Connect with us

Berita Patroli

Berita Patroli

Berita Nasional

Rektor UNHAN RI berikan pengarahan KADET COHORT -3 yang akan ikuti LATSITADARNUS XLVI Tahun 2026, Gabungan AKMIL, AAL, AAU, AKPOL, BSSN di ACEH

Rektor Universitas Pertahanan RI, Letjen TNI (Purn.) Dr. Anton Nugroho, memberikan pengarahan langsung kepada Kadet Unhan RI Cohort-3 jelang Latsitardanus XLVI Tahun 2026. Latsitardanus ditegaskan bukan seremoni, melainkan sekolah kepemimpinan nyata yang menguji mental, disiplin, dan kepekaan sosial. Di Aceh, para kadet tidak sekadar berlatih, tetapi hadir sebagai representasi negara yang bekerja bersama rakyat di wilayah pascabencana.

Rektor Universitas Pertahanan RI, Letjen TNI (Purn.) Dr. Anton Nugroho, memberikan pengarahan langsung kepada Kadet Unhan RI Cohort-3 jelang Latsitardanus XLVI Tahun 2026. Latsitardanus ditegaskan bukan seremoni, melainkan sekolah kepemimpinan nyata yang menguji mental, disiplin, dan kepekaan sosial. Di Aceh, para kadet tidak sekadar berlatih, tetapi hadir sebagai representasi negara yang bekerja bersama rakyat di wilayah pascabencana.

BERITA PATROLI – SENTUL

Rektor Universitas Pertahanan Republik Indonesia (Unhan RI), Letnan Jenderal TNI (Purn.) Dr. Anton Nugroho, M.M.D.S., M.A., memberikan pengarahan tegas kepada 292 kadet mahasiswa Unhan RI Cohort-3 serta 20 personel pendukung yang akan mengikuti Latihan Integrasi Taruna Nusantara (Latsitardanus) XLVI Tahun 2026 di Provinsi Aceh. Pengarahan berlangsung di Aula Merah Putih, Kampus Bela Negara Unhan RI, Selasa (13/1).

Dalam arahannya, Rektor Unhan RI menegaskan bahwa Latsitardanus bukan kegiatan simbolik apalagi rutinitas seremonial. Latihan ini disebut sebagai instrumen strategis pembentukan kepemimpinan dan karakter insan pertahanan, sekaligus sekolah kepemimpinan nyata yang menguji mental, disiplin, pengendalian emosi, serta kemampuan bekerja kolektif dalam kondisi sosial riil, terutama di wilayah pascabencana.

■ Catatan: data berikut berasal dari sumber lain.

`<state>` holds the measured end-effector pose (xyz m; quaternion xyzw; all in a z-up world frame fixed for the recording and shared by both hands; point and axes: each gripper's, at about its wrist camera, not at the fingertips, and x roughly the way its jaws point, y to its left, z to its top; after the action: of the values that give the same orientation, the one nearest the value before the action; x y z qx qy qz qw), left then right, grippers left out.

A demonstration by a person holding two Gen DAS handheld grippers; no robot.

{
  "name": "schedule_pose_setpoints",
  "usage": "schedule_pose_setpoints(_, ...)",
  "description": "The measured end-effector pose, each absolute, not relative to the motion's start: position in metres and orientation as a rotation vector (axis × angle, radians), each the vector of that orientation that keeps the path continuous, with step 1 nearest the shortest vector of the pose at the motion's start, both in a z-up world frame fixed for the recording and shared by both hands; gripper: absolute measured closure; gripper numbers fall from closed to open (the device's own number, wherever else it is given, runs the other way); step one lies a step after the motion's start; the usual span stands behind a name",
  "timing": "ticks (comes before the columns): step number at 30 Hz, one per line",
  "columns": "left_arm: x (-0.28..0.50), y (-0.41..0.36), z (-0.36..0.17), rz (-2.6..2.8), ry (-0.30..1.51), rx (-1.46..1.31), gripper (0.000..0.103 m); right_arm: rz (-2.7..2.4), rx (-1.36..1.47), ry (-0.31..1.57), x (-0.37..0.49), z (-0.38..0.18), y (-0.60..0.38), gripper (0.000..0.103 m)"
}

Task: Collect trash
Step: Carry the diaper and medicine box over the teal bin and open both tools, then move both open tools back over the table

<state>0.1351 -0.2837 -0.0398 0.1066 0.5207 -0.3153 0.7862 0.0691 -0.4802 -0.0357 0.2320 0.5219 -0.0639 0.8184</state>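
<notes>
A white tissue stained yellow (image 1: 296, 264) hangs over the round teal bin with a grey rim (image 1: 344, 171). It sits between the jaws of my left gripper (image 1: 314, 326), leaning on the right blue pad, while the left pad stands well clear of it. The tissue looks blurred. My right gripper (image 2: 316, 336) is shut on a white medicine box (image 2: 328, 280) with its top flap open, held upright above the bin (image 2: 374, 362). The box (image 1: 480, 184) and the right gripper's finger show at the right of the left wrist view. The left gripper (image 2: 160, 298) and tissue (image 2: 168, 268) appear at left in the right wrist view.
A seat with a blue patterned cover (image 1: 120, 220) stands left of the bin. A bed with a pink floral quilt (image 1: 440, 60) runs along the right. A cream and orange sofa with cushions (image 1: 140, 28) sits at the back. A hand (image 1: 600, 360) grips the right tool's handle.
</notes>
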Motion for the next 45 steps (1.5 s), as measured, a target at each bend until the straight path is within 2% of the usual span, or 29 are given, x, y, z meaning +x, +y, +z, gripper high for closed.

“Latsitardanus adalah laboratorium lapangan. Di sana karakter diuji, kepemimpinan ditempa, dan nilai kemanusiaan dipraktikkan secara langsung,” tegas Anton Nugroho.

Rektor Unhan RI juga menekankan bahwa pelaksanaan Latsitardanus XLVI Tahun 2026 merupakan penugasan negara yang bersumber dari perintah dan arahan Pemerintah. Negara, melalui institusi pendidikan kedinasan dan perguruan tinggi, menurunkan taruna dan kadet untuk terlibat langsung dalam pengabdian masyarakat di Aceh dan wilayah Sumatera pascabencana.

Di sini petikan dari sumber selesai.